Backcountry Against Dumps filed its lawsuit in San Diego Superior Court after the board of supervisors unanimously approved the Campo Band Indian reservation project.

“The tribal vote did not have the proper quorum required by the Campo Band's constitution," Tisdale alleges. 

Tisdale lives in East County adjacent to the Campo Indian reservation where there are 25 existing wind turbines on the north side of Interstate 8.

“On an Indian reservation there's really no oversight,” Tisdale told the Southern California Record. “The county has no oversight. The state has no oversight. The feds don't have any kind of infrastructure to do oversight and the private properties and the tribal members that live around them are experiencing problems. We conducted professional tests at the homes of those who were willing and documented low-frequency noise, vibrations, and amplitude modulation, which are thumping sounds, and electrical pollution.”

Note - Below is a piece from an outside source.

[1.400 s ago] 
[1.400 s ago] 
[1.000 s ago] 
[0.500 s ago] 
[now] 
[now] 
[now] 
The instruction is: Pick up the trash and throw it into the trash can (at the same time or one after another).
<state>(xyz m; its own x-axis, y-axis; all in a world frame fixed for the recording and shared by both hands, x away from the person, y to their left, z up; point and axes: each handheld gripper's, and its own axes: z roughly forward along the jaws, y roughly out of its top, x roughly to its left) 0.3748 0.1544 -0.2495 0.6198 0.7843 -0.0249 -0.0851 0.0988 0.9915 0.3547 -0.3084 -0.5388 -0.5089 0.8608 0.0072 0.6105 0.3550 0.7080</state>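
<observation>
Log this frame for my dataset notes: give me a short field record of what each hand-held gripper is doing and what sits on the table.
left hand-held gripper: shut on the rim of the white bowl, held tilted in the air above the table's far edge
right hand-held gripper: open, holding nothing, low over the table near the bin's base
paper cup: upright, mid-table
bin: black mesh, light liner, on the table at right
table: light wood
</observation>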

iNewsource reported that the Campo Band of Diegueño Mission Indians agreed to lease land to developer Terra-Gen for some 25 years, which promises to provide clean energy to more than 70,000 homes.

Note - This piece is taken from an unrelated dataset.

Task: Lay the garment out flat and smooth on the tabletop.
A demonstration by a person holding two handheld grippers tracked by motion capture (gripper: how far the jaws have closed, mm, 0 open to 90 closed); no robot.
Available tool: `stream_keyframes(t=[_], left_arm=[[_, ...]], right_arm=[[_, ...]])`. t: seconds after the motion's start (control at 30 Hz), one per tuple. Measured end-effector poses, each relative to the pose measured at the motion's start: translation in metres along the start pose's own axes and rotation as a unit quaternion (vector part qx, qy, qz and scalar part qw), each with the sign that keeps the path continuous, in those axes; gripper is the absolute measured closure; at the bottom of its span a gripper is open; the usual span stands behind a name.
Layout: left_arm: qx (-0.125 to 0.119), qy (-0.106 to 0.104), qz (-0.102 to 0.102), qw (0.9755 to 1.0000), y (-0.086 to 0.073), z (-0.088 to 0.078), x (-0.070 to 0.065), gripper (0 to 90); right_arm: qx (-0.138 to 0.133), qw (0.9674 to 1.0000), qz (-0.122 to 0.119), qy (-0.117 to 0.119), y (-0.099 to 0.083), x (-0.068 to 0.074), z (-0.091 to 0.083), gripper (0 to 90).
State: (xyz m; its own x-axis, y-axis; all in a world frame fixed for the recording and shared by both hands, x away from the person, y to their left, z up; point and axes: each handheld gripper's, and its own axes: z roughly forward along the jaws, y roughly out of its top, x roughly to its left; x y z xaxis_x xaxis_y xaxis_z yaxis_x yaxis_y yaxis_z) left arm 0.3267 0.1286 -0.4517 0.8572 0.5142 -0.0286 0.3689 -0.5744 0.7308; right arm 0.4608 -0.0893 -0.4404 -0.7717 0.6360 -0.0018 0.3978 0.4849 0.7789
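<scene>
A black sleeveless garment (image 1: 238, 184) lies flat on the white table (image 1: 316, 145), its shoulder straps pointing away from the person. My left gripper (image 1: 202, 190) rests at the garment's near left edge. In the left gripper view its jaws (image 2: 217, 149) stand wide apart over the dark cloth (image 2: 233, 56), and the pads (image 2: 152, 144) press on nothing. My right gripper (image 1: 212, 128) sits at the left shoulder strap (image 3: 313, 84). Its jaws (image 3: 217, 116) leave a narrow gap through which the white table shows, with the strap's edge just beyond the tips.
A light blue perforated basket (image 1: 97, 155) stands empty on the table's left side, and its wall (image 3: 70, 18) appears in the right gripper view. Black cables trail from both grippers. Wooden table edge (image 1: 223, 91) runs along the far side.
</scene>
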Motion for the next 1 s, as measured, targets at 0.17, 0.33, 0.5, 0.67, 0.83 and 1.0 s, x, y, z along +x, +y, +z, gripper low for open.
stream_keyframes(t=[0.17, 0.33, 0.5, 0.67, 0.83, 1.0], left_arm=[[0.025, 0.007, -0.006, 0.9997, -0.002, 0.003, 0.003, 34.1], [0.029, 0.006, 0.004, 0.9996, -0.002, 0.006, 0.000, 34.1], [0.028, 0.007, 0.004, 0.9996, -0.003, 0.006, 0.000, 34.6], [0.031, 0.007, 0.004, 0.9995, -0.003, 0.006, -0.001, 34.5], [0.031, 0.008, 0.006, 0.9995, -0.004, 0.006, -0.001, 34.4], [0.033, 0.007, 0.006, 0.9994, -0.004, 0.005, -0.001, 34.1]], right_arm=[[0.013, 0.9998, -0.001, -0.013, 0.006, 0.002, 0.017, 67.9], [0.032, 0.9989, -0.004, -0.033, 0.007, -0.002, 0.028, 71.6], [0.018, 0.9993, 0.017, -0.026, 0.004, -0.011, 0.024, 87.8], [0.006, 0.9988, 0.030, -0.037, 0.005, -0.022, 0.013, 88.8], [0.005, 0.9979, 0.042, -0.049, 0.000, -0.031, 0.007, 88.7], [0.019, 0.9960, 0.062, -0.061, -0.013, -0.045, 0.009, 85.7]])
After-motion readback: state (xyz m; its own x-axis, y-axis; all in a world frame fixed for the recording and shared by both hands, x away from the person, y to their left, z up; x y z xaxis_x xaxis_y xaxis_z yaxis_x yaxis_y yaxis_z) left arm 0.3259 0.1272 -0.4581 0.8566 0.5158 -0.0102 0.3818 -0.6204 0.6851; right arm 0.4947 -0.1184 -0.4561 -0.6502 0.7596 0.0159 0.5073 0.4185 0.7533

“The tribal leaders are promoting the project which is something that the general members don't want,” Tisdale said in an interview. “It just impacts every aspect of your life. This is a rural area. We have very open landscapes, and now they want to put these structures that are taller than any San Diego city skyscraper out here in the middle of the country.”

She characterizes the project as being in line with Rep. Alexandria Ocasio-Cortez’s Green New Deal, which aims to eliminate all U.S. carbon emissions.

“It’s a fairy tale in my opinion,” Tisdale said. “We need baseline energy. We need nuclear. We need natural gas. We're selling our natural gas to other countries who are burning it. That's our cheapest form of fuel right now and they're not allowing us to use it. It's so incredibly frustrating to me to see so many people in power not investigating what their decisions are going to do to us. They just are lemmings running off a cliff following a dream.”

She had hoped there would be some changes as a result of the lawsuit until negotiations between the two parties broke down.

“We are waiting for the next step,” Tisdale added. “We had a mediation discussion but that didn't go anywhere. So, we're waiting for a hearing to be scheduled but the courts are backed up because of the pandemic.”